她拿起凤凰玉佩,贴在胸口,感受着里面传来的温暖力量。无论未来有多少困难和挑战,她都会带着凤凰的力量,带着身边人的支持,勇敢地走下去,守护中原的百姓,开创属于自己的传奇——从假千金到凤曦侯,再到未来的盛世女帝,她的路,才刚刚开始。
第六节 侯府家事,立威定权(春二月·辰时)
永宁侯府的正厅内,气氛紧张得像拉满的弓弦。旁支的几位长辈坐在椅子上,脸色严肃,柳如烟站在他们身后,穿着一身粉色的罗裙,低着头,看似柔弱,眼神里却藏着得意。
“林微,你虽被封为凤曦侯,但永宁侯府的家事,还轮不到一个外姓女子做主。”大长老敲着拐杖,语气严厉,“柳氏虽然有错,但她的侄女柳如烟,是侯府的亲眷,又懂掌家之道,侯府的掌家权,理应交给她。”
“大长老此言差矣。”林微坐在主位上,手里拿着一本账册,“我虽非侯府血脉(对外仍以‘假千金’身份自居),但侯爷临终前(林靖远因平定叛乱有功,被陛下派往边关任副将,暂离侯府),曾将侯府的家事托付给我,还立下文书,有管家和张嬷嬷为证。而且,这半年来,侯府的账目由我打理,收支平衡,下人也都信服,为何要突然交出掌家权?”
二长老冷笑一声:“账目清楚又如何?你一个女子,整天在外抛头露面,与王爷、官员打交道,成何体统?侯府的名声,都被你败坏了!”
“名声?”林微将账册扔在桌上,“侯府的名声,不是靠‘女子不出门’维持的,而是靠为百姓做事、为朝廷效力维持的!我平定叛乱,救了京城百姓,陛下封我为侯,这是侯府的荣耀,何来‘败坏名声’之说?”

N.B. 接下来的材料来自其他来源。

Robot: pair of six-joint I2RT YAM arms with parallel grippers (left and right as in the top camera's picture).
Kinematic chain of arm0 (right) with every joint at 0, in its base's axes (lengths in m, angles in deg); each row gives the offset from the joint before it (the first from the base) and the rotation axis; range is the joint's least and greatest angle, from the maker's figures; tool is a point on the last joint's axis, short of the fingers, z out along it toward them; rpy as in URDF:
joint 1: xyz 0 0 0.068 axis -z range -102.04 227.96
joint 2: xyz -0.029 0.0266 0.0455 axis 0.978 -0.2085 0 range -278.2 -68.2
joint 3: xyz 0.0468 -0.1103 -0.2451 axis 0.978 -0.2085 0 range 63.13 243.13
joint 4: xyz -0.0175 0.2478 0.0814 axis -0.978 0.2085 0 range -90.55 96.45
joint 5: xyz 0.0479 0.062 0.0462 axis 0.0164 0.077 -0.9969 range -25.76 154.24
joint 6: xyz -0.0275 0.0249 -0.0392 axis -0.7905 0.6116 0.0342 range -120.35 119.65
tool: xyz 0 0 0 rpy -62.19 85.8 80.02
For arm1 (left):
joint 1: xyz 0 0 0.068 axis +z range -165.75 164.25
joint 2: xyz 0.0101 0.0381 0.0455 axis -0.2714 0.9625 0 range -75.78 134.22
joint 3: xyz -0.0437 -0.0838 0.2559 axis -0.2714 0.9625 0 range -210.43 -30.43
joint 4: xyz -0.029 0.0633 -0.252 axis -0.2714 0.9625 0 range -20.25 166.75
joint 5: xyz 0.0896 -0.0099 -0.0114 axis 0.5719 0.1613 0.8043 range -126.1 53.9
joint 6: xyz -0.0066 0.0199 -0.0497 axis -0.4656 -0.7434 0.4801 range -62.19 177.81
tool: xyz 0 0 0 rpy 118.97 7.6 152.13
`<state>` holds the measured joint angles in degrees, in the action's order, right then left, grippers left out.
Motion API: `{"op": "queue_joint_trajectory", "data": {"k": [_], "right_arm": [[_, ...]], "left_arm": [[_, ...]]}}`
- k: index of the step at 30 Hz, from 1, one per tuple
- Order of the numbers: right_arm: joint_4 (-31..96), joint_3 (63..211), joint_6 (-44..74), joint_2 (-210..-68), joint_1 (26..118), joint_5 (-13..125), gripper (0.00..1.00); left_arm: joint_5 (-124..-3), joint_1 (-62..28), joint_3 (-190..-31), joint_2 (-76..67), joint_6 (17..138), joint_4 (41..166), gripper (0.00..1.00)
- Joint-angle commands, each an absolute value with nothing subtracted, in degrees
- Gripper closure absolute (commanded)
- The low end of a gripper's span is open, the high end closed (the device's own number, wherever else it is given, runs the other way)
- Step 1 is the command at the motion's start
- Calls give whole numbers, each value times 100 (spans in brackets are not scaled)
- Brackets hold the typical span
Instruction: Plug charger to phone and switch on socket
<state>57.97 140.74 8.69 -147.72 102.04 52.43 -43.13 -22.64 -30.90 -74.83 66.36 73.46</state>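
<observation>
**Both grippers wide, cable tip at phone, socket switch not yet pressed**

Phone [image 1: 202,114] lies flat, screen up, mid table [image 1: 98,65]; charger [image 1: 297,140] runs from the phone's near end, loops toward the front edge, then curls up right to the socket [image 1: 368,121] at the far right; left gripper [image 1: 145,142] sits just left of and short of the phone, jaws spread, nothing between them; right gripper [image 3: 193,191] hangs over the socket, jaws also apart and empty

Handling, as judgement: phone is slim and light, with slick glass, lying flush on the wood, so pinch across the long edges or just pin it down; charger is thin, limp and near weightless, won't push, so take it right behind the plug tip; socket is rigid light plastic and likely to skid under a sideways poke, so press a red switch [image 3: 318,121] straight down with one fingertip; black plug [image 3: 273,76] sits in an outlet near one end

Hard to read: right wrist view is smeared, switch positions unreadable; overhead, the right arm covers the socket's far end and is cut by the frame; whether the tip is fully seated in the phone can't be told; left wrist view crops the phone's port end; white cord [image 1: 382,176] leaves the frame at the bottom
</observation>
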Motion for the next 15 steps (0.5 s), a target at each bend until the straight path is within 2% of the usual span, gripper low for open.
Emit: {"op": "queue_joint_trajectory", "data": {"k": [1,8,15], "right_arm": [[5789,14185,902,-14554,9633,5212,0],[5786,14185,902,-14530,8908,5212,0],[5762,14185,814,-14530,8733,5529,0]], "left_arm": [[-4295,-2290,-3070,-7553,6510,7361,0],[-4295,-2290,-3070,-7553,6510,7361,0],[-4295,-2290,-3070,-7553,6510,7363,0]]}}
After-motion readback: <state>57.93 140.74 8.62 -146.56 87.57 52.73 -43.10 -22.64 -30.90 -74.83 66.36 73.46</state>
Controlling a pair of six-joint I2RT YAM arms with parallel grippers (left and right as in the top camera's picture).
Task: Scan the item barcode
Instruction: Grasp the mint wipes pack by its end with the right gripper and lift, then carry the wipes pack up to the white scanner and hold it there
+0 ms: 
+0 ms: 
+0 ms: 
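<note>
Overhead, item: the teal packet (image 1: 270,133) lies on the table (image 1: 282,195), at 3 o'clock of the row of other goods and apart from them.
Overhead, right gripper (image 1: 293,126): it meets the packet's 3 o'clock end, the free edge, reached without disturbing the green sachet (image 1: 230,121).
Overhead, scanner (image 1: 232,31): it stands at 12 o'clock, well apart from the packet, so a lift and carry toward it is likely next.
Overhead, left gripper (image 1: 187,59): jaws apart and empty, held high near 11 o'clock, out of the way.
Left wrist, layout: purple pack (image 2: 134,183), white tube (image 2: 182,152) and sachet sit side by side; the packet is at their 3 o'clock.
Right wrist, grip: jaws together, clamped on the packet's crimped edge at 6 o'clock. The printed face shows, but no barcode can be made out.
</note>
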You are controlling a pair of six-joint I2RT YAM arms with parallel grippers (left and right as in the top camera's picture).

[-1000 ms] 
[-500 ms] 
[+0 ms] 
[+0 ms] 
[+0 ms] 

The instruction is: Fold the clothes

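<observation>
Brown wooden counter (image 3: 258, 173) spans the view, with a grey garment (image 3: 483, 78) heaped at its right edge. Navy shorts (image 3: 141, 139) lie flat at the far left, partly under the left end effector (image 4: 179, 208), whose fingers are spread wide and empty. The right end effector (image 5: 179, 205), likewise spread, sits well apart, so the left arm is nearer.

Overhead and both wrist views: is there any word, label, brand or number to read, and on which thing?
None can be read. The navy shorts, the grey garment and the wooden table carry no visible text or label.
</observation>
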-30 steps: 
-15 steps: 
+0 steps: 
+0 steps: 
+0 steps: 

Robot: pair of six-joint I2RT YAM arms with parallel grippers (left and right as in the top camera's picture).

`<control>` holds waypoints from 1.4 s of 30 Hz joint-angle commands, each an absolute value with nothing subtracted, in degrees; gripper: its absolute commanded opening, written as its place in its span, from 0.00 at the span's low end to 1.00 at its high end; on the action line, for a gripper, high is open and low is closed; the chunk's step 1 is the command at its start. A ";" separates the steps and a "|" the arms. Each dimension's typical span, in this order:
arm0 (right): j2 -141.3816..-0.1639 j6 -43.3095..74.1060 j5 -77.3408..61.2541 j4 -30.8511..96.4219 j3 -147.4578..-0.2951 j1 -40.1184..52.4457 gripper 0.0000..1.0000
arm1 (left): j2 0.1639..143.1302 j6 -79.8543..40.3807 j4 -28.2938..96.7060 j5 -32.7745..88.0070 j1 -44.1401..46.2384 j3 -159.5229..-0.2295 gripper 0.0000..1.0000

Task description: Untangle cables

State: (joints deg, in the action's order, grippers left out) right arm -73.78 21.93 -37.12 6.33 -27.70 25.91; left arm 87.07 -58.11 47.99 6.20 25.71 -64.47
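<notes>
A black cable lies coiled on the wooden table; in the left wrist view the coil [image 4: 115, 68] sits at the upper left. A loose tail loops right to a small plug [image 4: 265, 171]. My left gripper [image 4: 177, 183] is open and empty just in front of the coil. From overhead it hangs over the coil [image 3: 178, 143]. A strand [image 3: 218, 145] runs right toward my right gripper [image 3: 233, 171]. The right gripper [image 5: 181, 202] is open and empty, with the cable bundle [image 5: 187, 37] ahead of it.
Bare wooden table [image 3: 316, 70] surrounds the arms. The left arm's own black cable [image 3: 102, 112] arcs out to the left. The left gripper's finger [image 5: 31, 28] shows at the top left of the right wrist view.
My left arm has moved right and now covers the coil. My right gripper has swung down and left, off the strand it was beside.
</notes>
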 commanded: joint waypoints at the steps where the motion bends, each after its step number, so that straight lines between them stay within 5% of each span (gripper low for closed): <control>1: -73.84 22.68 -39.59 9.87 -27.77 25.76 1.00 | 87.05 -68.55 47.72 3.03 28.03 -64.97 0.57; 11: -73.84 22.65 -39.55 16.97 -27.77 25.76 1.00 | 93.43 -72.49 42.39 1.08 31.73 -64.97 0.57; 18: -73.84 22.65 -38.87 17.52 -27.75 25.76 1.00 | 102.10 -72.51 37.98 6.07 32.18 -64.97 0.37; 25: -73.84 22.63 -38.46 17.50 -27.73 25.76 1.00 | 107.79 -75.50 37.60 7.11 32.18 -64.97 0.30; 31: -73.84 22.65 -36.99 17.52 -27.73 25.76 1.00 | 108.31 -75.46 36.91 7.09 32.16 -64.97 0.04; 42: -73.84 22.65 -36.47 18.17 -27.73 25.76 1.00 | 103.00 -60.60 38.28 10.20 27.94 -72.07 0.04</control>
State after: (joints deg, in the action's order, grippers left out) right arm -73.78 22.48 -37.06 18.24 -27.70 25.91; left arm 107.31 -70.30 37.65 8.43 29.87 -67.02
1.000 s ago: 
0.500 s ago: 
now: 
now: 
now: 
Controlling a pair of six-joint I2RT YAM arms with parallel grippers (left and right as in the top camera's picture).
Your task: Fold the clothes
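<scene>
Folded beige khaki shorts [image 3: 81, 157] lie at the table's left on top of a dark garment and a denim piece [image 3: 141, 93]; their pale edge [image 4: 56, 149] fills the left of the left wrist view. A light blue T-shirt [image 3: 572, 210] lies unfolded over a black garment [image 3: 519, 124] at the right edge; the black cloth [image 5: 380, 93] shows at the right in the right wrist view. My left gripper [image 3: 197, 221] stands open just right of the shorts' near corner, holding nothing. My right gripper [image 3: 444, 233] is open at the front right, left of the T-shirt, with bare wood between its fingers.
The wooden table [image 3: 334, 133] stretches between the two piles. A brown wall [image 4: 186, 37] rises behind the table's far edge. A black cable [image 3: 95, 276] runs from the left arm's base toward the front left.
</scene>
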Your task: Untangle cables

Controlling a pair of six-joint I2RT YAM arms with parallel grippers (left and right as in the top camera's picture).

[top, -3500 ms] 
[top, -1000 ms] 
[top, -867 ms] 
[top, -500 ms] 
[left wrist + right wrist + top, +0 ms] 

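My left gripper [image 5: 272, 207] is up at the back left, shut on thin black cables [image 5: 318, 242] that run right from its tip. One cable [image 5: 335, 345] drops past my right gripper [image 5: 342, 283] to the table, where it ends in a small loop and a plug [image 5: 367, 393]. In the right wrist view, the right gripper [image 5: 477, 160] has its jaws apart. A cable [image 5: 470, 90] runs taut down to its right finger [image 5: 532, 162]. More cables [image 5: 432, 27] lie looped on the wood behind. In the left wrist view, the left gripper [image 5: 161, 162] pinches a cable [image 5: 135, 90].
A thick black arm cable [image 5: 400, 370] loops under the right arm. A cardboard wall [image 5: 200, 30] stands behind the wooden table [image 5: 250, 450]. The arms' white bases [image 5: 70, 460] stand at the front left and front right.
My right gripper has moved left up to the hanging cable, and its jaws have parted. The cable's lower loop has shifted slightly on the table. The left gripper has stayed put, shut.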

柳如烟终于开口,声音柔弱:“林姐姐,我不是想抢你的掌家权,只是觉得姐姐事务繁忙,既要处理朝堂之事,又要管侯府家事,太辛苦了。我愿意帮姐姐分担,让姐姐能专心为朝廷效力。”
“分担?”林微看着她,眼神锐利,“你所谓的‘分担’,就是偷偷把侯府的良田,卖给你柳家的亲戚,还把府里的古董字画,拿去抵押给当铺,换钱给三皇子的余党?”
柳如烟的脸色瞬间惨白,后退一步:“你……你胡说!我没有!”
“我有没有胡说,你心里清楚。”林微拿出一张当铺的当票,和一份土地买卖契约,放在桌上,“这是当铺的当票,上面有你的签名;这是土地买卖契约,上面有你柳家亲戚的印章。这些,都是张嬷嬷查到的证据,你还有什么话好说?”
旁支的长辈们看着当票和契约,脸色都变了。大长老拿起当票,气得手都在抖:“柳如烟,你竟敢私卖侯府财产,勾结余党!你对得起侯府的列祖列宗吗?”
柳如烟“扑通”一声跪倒在地,连连磕头:“我不是故意的!是我柳家的亲戚逼我这么做的,他们说若是我不照做,就杀了我的父母!我也是被逼的!”
“被逼的?”林微说,“被逼的可以告诉官府,可以告诉我们,而不是助纣为虐,损害侯府的利益!今日我饶你一命,但你必须把私卖的财产全部追回,否则,我就将你交给官府,按律处置!”
柳如烟不敢反驳,只能点头答应。旁支的长辈们看着证据确凿,再也没有理由要求林微交出掌家权,只能尴尬地起身告辞。
林微看着他们离开的背影,心里清楚,这只是侯府纷争的一个小插曲。柳家不会善罢甘休,三皇子的余党也还在暗中活动,她必须更加小心,才能守护好侯府,守护好身边的人。
春桃走进正厅,笑着说:“姑娘,您太厉害了!几句话就把他们说得哑口无言,还揭穿了柳如烟的阴谋!”
林微笑了笑,走到窗边,看着院中的老梅树——梅树已经抽出了新枝,嫩绿的芽苞在阳光下舒展。她知道,冬天已经过去,春天已经到来,而她的人生,也将像这梅树一样,在经历风雨后,绽放出更美的花朵。
就在这时,宇文擎的贴身侍卫匆匆跑来,递给林微一封信:“林姑娘,宇文王爷在边关送来急信,说蛮族已经开始集结兵力,可能在下个月进攻边关,让您在京城做好准备,确保物资供应,同时留意京城的余党动向,防止他们趁机作乱。”
林微接过信,眼神变得坚定。边关的战火即将燃起,京城的暗潮还未平息,她的挑战,才刚刚开始。但她不会退缩,她会带着凤凰的力量,带着身边人的支持,迎接每一个挑战,为中原的太平,为百姓的幸福,继续前行。